Why study science?
If you enjoy investigating the natural world or doing experiments to solve problems, you might consider an education in the sciences.
“A degree in the sciences is a great basic foundation from which to do many exciting things,” says Hildegarde Selig, PhD, an instructor in the environmental science program at the University of Phoenix Detroit Campus. She offers four reasons why this could be the path for you:
Science jobs are in demand.
Twenty percent of all jobs now require some background in science, technology, engineering or math (STEM), according to a June 2013 study by the Brookings Institution. “Having a science degree can be very helpful when it’s time to look for a job,” notes Selig, who was an environmental researcher at the University of Michigan.
“Even an associate-level degree in the sciences can give you an advantage,” she adds. Fifty percent of STEM jobs … don’t require a four-year degree, Brookings reports.
You can gain transferable skills.
“Many of the aptitudes you acquire while studying the sciences translate into the business environment,” Selig notes.

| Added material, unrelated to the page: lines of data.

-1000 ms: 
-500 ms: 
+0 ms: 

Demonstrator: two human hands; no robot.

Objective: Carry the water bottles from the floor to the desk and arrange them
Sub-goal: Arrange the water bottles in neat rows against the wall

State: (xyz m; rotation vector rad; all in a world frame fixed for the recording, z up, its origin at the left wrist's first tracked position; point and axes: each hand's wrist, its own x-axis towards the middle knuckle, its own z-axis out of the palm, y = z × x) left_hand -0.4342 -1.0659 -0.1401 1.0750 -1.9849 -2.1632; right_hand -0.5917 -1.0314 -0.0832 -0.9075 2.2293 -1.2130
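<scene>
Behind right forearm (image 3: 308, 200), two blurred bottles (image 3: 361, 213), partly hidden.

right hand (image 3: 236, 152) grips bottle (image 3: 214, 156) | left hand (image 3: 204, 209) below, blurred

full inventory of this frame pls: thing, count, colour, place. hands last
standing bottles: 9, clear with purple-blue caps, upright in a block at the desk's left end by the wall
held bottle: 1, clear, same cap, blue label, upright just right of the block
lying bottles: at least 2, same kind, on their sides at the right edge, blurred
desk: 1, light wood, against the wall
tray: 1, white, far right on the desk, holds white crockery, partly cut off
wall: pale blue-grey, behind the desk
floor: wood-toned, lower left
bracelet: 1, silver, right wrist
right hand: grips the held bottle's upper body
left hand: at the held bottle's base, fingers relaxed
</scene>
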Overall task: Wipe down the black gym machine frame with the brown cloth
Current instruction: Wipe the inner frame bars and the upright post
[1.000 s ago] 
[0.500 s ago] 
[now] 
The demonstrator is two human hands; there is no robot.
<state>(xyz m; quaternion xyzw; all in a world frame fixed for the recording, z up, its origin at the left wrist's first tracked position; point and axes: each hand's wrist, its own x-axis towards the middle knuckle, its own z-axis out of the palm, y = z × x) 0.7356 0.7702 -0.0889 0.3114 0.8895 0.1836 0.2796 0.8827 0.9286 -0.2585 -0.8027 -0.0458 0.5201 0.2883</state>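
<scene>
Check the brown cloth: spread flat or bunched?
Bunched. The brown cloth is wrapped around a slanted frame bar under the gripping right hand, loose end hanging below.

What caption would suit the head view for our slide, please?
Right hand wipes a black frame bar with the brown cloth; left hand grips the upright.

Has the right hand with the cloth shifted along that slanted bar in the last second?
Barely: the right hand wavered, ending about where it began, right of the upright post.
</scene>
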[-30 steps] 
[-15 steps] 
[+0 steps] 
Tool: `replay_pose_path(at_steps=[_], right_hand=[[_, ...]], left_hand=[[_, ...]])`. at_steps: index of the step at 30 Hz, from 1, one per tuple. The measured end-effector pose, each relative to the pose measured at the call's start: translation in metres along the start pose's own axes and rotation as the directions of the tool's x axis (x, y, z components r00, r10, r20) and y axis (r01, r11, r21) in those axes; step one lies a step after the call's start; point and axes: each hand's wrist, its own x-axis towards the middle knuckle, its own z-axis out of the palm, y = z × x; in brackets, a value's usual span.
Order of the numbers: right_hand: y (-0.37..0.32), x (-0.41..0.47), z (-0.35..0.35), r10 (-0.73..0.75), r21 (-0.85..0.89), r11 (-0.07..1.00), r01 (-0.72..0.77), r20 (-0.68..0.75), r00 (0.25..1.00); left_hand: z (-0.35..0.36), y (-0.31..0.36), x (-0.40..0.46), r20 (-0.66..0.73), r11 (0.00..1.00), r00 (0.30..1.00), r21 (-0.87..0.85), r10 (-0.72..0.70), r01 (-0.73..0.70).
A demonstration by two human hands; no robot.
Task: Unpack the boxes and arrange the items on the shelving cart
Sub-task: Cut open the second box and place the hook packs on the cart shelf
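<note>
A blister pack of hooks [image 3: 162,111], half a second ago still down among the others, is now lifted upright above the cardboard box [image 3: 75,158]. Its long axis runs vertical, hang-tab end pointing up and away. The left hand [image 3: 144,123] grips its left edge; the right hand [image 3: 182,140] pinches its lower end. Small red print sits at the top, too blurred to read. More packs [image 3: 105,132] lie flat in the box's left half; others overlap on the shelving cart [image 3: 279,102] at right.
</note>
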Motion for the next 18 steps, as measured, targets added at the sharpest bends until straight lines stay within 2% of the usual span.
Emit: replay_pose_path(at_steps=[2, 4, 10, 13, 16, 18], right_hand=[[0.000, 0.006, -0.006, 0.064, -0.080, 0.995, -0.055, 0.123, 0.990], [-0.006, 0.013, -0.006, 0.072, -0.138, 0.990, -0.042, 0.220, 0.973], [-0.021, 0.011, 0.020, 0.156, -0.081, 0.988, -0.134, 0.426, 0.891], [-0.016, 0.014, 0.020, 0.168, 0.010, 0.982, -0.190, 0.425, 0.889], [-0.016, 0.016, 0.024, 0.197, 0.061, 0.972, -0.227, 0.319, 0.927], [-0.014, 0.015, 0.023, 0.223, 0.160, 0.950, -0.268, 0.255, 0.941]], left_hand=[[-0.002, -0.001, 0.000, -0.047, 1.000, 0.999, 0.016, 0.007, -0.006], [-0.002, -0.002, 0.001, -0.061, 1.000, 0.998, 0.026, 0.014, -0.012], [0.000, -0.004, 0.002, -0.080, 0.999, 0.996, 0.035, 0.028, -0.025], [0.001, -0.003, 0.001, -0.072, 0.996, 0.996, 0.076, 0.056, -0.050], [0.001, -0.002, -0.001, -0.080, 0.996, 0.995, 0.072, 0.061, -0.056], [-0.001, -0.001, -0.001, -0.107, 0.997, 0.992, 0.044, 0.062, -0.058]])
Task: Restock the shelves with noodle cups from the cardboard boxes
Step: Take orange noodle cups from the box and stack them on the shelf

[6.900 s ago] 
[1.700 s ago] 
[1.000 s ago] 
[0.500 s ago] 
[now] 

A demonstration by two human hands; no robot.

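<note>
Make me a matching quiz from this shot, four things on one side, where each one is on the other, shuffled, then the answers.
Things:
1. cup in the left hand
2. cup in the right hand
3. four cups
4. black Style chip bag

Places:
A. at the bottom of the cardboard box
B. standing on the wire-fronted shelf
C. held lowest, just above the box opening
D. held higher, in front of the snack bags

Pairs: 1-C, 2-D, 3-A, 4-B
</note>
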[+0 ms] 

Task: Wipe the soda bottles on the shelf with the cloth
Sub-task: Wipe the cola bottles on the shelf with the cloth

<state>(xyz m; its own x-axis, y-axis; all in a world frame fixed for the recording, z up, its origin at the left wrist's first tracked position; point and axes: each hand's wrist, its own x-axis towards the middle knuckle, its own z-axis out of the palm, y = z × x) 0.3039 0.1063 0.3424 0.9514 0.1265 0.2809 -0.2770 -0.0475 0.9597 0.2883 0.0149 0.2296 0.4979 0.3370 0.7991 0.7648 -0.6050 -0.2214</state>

“When people study disciplines such as biology or environmental science,” she adds, “they have to learn ‘concept mapping skills,’” which means figuring out how small parts fit together to make up a whole system. Concept mapping, she explains, is commonly used in business, such as when companies use a “product-to-market” flow chart to better understand their processes.
Science students also spend a lot of time solving problems. “Everything in science involves finding a workable solution to a different problem,” Selig says, noting that critical-thinking skills and the ability to solve problems are assets in the corporate world.
Niche occupations will increase.
Emerging specialty jobs that require a science background are growing because Earth’s natural resources are becoming scarce, according to the U.S. Bureau of Labor Statistics. Among those occupations are environmental quality certifiers, who measure atmosphere safety, and recycling-waste scientists, who find new ways to dispose of waste.
It’s a solid foundation for further study.
Once you have a bachelor’s in science, you’re in a good position to go on to get a certificate to teach basic science. “There is a big push for teachers with [science] knowledge,” Selig says, “and in some states, if you have a science degree, you can get a teaching certificate in just 18 months.”
With the aging baby boomer population, more health care workers of all kinds also will be needed. Starting off with science is a great first step, Selig notes, because you’ll always have it under your belt if you decide to pursue a graduate degree in the future. With the ability and desire, she says, “people with a bachelor’s in science can go on to study to become a doctor, a nurse or a lab technician.”